Materials and Methods

We retrospectively analyzed data from 1,262 adults who reported receiving a vestibular diagnosis and who participated in a patient registry commissioned by the Vestibular Disorders Association (VeDA) from March 2014 to November 2020. Participants were included if they reported a vestibular diagnosis as the reason for registration. The registry was accessible through VeDA’s website,29 its list-serve, and its Facebook® page; it was also discoverable through internet search engines and was listed on fliers distributed by healthcare providers. The purpose of the registry and how the information would be used was disclosed on its internet landing page.30

Potential participants were advised regarding who would have access to their information, how their privacy would be protected, and whom to contact with questions.
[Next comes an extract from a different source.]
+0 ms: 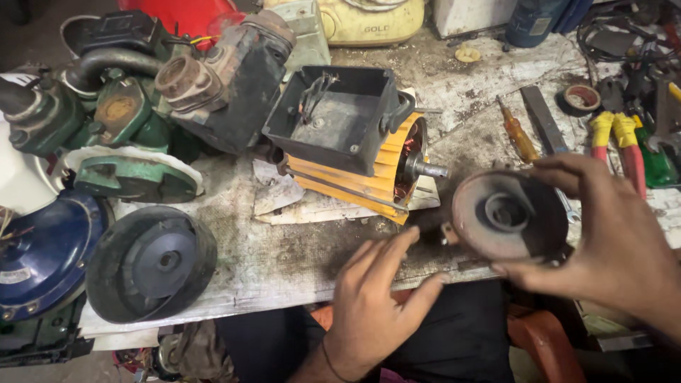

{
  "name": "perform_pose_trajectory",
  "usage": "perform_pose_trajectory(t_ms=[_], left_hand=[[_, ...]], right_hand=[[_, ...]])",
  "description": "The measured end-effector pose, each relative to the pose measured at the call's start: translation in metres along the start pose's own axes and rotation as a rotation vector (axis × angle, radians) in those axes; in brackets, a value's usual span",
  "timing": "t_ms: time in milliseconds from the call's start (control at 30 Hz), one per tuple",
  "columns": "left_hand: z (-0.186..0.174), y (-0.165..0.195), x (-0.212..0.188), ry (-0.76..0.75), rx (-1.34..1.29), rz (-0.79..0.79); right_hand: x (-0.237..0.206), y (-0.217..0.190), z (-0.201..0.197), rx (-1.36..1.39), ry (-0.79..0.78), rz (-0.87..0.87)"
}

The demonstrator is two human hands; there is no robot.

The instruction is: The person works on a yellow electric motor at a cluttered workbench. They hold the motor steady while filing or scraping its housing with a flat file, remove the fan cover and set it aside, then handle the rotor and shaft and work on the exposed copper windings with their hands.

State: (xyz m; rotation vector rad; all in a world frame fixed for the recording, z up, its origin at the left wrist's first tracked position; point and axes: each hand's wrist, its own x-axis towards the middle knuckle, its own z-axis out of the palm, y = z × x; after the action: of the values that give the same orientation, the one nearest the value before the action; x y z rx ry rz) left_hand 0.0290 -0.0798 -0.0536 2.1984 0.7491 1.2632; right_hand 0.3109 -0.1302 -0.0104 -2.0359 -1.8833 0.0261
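- While the right hand [610, 248] curls round a rusty round metal end cover [505, 215], thumb under its lower rim and fingers over the top, the cover hangs just above the bench edge.
- Left hand [372, 301] holds nothing, fingers loosely spread, fingertips near the cover.
- Just behind lies an orange finned motor body [369, 186] with a black open terminal box [333, 117].
- A black ribbed fan cover [150, 264] sits well apart, on the dirty white workbench [284, 259].

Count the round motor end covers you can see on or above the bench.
2. One dark end cover lies on the bench at the left; the other end cover is held in the right hand. More may be hidden among the clutter.
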Motion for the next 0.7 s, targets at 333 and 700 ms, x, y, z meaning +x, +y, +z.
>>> perform_pose_trajectory(t_ms=[333, 700], left_hand=[[-0.007, 0.006, 0.001, -0.312, -0.499, -0.064], [-0.020, -0.005, -0.034, -0.075, -0.424, -0.004]], right_hand=[[-0.037, -0.028, 0.011, 0.688, -0.071, -0.266], [-0.033, -0.050, 0.028, 1.074, -0.106, -0.405]])
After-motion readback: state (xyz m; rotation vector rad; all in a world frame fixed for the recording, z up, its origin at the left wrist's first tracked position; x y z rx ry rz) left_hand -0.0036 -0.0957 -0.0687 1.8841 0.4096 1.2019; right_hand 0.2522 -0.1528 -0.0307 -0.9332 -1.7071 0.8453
Participants, then, created an account with the Patient Insights Network® (PIN) developed by INVITAE™, an interactive, online, HIPAA-compliant, secure platform designed for surveying disease communities, uploading medical records, monitoring healthcare outcomes, and sharing de-identified data. All registrants provided basic health and demographic information. Informed consent was electronically obtained prior to the commencement of this study from all participants and included sharing their email address with non-profit advocacy organizations that support the PIN, sharing de-identified data with public databases, sharing de-identified data with researchers, as well as for completing questionnaires. The Advarra Institutional Review Board approved this protocol (Pro00015852).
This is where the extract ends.